**EXERCISE REQUIREMENTS**
Among the entries below, one stretch runs from the line that contains "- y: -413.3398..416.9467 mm" through the line that contains "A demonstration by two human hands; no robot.". Repeat that stretch exactly, ends included, and only that.
── DATA FOR THE TASK
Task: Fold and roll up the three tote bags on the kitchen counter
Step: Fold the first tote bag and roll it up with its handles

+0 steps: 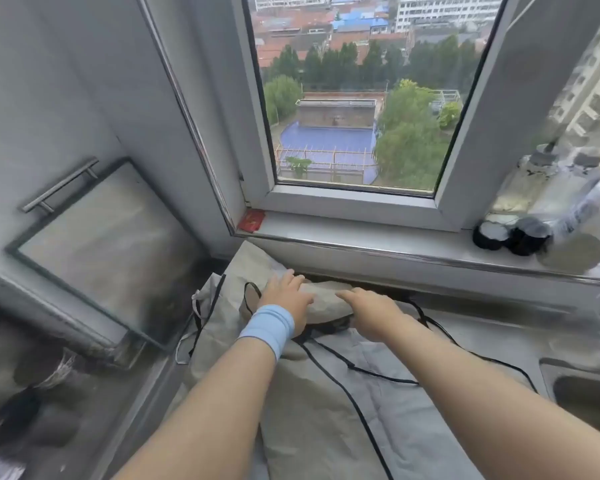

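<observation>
Rolled tote bag (pixel 326 301) lay at the counter's (pixel 482 329) far edge, under the sill (pixel 361 233) | left hand (pixel 284 294) and right hand (pixel 368 311) pressed it flat-fingered, neither clasping | risk: roll could spring open if pressure eased; loose black straps (pixel 354 403) might snag.

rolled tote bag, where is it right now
Head view, centre: the rolled tote bag lies just below the window sill, under the left hand and right hand.

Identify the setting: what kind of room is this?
Most likely a home kitchen, high in an apartment block: a steel sink set in the counter, a glass-door appliance with a bar handle, and a window overlooking rooftops far below.
</observation>
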`<act>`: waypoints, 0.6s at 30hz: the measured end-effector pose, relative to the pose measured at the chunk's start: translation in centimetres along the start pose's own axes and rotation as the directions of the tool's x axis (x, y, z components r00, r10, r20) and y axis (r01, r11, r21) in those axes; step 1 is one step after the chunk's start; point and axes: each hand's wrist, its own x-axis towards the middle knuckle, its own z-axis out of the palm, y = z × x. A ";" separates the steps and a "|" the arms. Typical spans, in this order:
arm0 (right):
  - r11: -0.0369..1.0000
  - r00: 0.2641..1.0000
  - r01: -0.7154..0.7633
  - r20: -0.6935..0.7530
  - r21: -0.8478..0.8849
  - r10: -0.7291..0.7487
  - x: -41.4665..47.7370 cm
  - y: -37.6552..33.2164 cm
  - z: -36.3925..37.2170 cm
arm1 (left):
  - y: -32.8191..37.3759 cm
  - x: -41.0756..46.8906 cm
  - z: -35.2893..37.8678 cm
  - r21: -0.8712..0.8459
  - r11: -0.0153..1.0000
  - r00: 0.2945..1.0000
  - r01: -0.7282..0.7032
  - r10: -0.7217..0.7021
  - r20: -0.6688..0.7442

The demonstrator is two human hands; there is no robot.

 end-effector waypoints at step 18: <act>0.960 0.921 -0.280 0.288 0.017 0.263 0.6 -2.1 0.7 | -4.8 5.1 2.7 -0.331 0.924 0.955 -0.191 0.253 0.156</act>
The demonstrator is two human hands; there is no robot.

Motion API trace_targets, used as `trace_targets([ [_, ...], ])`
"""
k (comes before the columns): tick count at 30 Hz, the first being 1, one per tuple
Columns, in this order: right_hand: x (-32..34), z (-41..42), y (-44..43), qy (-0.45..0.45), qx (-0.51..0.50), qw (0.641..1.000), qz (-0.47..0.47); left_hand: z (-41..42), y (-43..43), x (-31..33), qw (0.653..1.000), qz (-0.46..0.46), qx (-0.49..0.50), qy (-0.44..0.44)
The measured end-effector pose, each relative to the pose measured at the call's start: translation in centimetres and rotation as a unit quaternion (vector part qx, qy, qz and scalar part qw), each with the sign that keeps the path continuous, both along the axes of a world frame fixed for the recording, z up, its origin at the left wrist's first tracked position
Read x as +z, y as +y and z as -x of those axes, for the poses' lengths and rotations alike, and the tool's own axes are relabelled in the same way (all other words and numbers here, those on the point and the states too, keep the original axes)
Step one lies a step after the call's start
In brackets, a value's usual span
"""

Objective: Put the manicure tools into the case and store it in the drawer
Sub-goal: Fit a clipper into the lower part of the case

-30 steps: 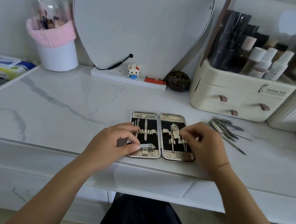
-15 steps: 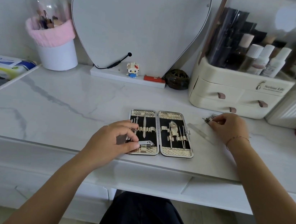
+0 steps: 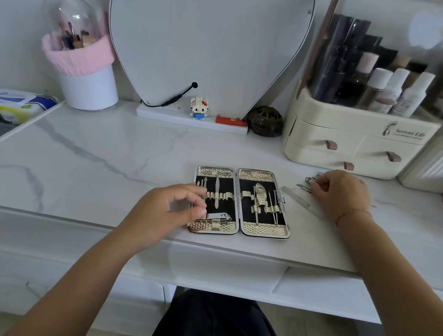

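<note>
The manicure case [image 3: 264, 230] lies open flat near the desk's front edge, gold rims and black lining, with several metal tools strapped in both halves and a nail clipper [image 3: 220, 218] at the lower left. My left hand [image 3: 163, 213] grips the case's left edge between thumb and fingers. To the right, loose manicure tools [image 3: 308, 182] lie on the marble top, partly hidden under my right hand [image 3: 338, 193], whose curled fingertips pinch one of them. A clear nail file [image 3: 295, 198] lies between the case and that hand.
A cream cosmetics organizer [image 3: 358, 146] with small drawers stands behind the loose tools. Behind the case are a mirror base [image 3: 165, 115], a small figurine [image 3: 199, 108] and a dark pot [image 3: 265, 120]. At back left stands a pink-and-white brush holder [image 3: 87, 85]. Desk drawer fronts [image 3: 229, 271] run below the top.
My right hand left the right half of the case and moved right onto the pile of loose tools. My left hand stayed on the case's left edge.
</note>
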State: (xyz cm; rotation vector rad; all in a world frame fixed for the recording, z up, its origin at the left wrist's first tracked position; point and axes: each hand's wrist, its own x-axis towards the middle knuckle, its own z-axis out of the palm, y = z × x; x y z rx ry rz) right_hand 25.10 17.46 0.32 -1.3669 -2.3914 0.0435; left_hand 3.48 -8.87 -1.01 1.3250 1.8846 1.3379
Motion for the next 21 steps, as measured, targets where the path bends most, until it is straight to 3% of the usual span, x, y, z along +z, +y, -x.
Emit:
trace_targets([
  [5,-0.1,0.0,0.4,-0.037,0.008,0.999,-0.02,-0.3,-0.1,0.6,1.0,-0.015,0.017,-0.011],
  [9,1.6,0.4,-2.4,0.087,0.048,0.993,-0.066,-0.8,0.1,1.1,0.999,-0.025,0.042,0.007],
  [12,3.5,1.9,-7.8,0.18,0.177,0.966,-0.047,-1.9,0.5,2.3,0.999,-0.031,0.041,0.018],
  [16,2.7,3.3,-13.9,0.207,0.331,0.921,-0.013,-3.7,0.7,3.3,0.999,-0.042,-0.015,0.002],
  [21,1.7,3.2,-15.0,0.276,0.333,0.899,0.074,-4.0,0.1,3.1,0.999,-0.035,-0.021,-0.002],
])
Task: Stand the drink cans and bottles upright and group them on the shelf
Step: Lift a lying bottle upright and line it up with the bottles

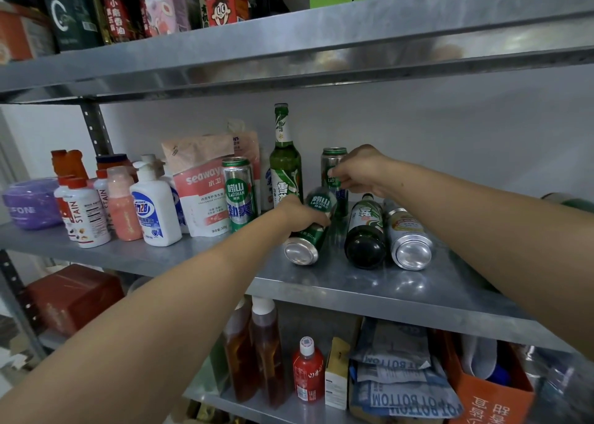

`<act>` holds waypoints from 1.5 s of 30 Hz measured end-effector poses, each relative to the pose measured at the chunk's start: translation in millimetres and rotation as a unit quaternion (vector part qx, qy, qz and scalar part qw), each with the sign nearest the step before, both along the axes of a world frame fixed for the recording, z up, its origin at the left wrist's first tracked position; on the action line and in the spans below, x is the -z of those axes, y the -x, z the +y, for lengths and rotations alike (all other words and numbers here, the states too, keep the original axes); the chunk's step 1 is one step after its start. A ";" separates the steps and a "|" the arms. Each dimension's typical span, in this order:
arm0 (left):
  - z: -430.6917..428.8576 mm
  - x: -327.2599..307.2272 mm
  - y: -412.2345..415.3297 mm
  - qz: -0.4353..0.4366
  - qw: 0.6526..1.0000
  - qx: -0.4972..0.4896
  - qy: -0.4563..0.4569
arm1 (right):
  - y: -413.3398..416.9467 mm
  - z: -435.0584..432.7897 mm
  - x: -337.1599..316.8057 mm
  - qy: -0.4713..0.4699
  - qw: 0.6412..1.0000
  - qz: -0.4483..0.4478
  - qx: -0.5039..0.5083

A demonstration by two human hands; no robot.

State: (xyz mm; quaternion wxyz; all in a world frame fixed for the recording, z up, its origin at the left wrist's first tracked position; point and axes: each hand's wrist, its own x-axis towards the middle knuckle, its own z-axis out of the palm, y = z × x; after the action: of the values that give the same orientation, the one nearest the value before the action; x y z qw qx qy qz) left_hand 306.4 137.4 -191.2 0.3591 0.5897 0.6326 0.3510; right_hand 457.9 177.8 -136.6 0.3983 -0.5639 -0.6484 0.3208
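Note:
On the middle metal shelf [369, 287] a green Laoshan can [239, 192] and a tall green beer bottle [285, 163] stand upright, with another can [333, 157] upright behind. My left hand [297, 214] grips a green can [310, 234] that lies on its side, base toward me. My right hand [358, 171] pinches the green top of a glass bottle [337, 224] that leans between the cans; its body is mostly hidden. To the right, a dark green bottle [364, 234] and a silver can [409, 238] lie on their sides.
Detergent bottles [156, 205], stain remover [86, 217] and a Seaway pouch [201, 185] crowd the shelf's left half. A low upper shelf [289, 47] hangs overhead. Bare shelf surface lies in front of the lying cans and to their right.

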 end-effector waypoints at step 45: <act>10.3 39.1 13.8 0.009 0.968 -0.032 -0.250 | 36.9 -20.8 27.4 -0.102 0.993 -0.028 -0.045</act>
State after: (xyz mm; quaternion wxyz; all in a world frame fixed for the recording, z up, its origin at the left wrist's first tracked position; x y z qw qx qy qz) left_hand 292.5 147.7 -230.3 0.1831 0.6435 0.5465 0.5038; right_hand 421.0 157.0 -163.9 0.4211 -0.4993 -0.7131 0.2546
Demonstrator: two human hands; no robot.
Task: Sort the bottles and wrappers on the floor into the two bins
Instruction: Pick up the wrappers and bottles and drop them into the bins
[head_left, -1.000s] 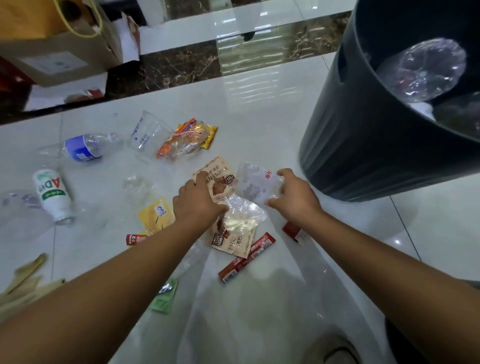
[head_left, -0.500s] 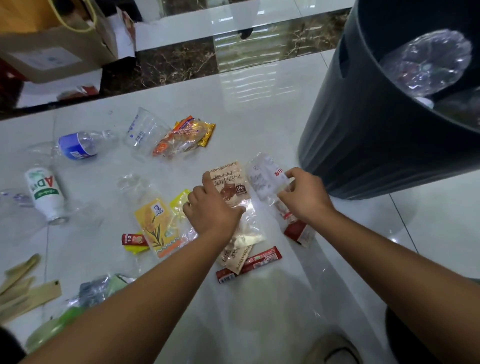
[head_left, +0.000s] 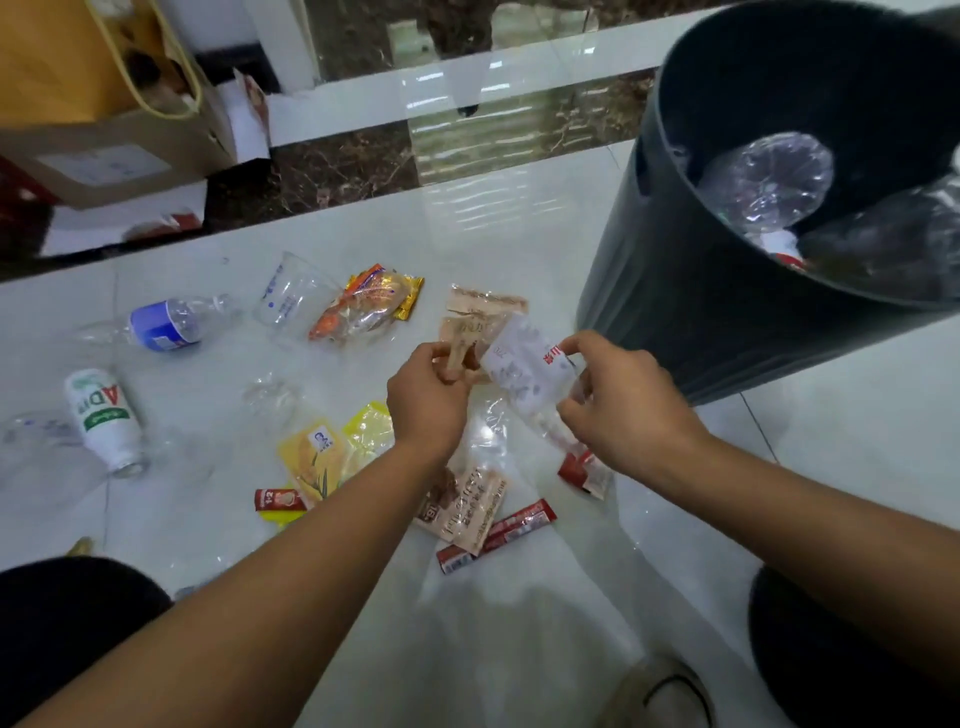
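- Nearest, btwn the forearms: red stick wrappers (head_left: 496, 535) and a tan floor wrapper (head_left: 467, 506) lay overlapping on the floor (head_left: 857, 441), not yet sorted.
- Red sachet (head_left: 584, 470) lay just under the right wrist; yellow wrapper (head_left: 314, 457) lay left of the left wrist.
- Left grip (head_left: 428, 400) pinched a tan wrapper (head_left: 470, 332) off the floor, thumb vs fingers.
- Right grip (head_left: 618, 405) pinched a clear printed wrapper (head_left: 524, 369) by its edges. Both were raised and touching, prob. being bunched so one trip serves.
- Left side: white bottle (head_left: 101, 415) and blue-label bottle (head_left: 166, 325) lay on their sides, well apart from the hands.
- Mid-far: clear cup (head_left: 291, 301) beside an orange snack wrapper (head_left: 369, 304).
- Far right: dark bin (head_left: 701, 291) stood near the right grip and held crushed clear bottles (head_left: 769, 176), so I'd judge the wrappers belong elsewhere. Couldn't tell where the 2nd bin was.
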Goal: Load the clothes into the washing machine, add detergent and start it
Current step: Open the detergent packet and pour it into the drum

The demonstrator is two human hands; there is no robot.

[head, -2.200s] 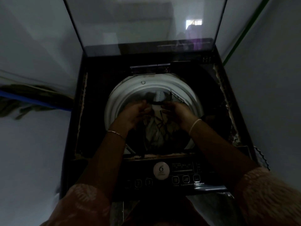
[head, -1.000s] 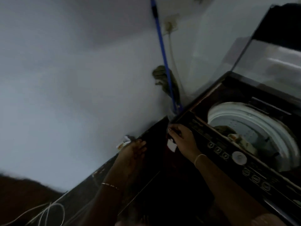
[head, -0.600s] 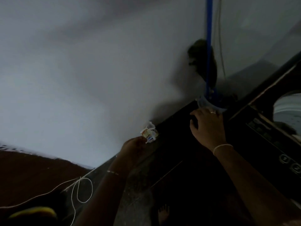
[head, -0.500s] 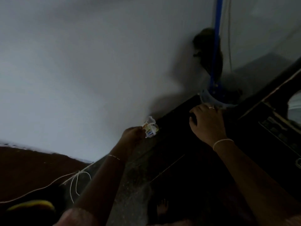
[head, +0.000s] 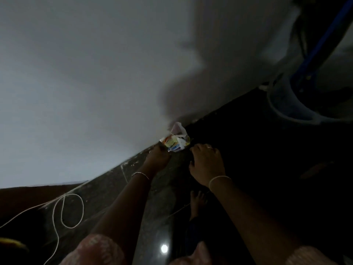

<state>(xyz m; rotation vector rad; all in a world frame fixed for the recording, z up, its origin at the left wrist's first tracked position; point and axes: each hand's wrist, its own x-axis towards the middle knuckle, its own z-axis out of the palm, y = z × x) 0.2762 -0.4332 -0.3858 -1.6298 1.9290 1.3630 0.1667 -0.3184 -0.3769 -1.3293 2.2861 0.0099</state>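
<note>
The detergent step seems in hand: the left hand (head: pixel 159 156) has its grip closed on a crumpled, glossy printed detergent sachet (head: pixel 175 142) low by the pale wall (head: pixel 95 83) over the dark floor (head: pixel 166 188), the right hand (head: pixel 207 165) beside it loose and empty, next likely carrying it to the unseen washer

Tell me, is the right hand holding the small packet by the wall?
No, the left hand grips the packet; the right hand is beside it, empty.
</note>
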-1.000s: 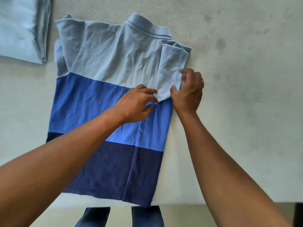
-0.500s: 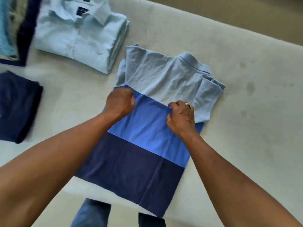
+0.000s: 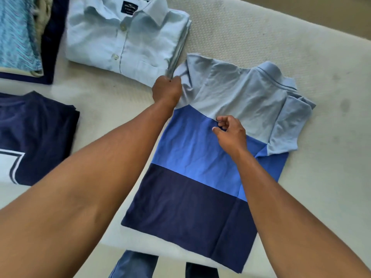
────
**ANSWER TO THIS PROBLEM**
  - y: -413.3398..416.9467 mm
  - z: -435.0584..432.7897 mm
  - x: -337.1599..316.8057 mm
  - qy: -0.4713..0.4699
  - qw: 0.6412..1.0000
  - qz: -0.4483..0.4478
  - qx: -0.5039..0.5083

A demonstration by two human hands; no robot.

No further output is needed.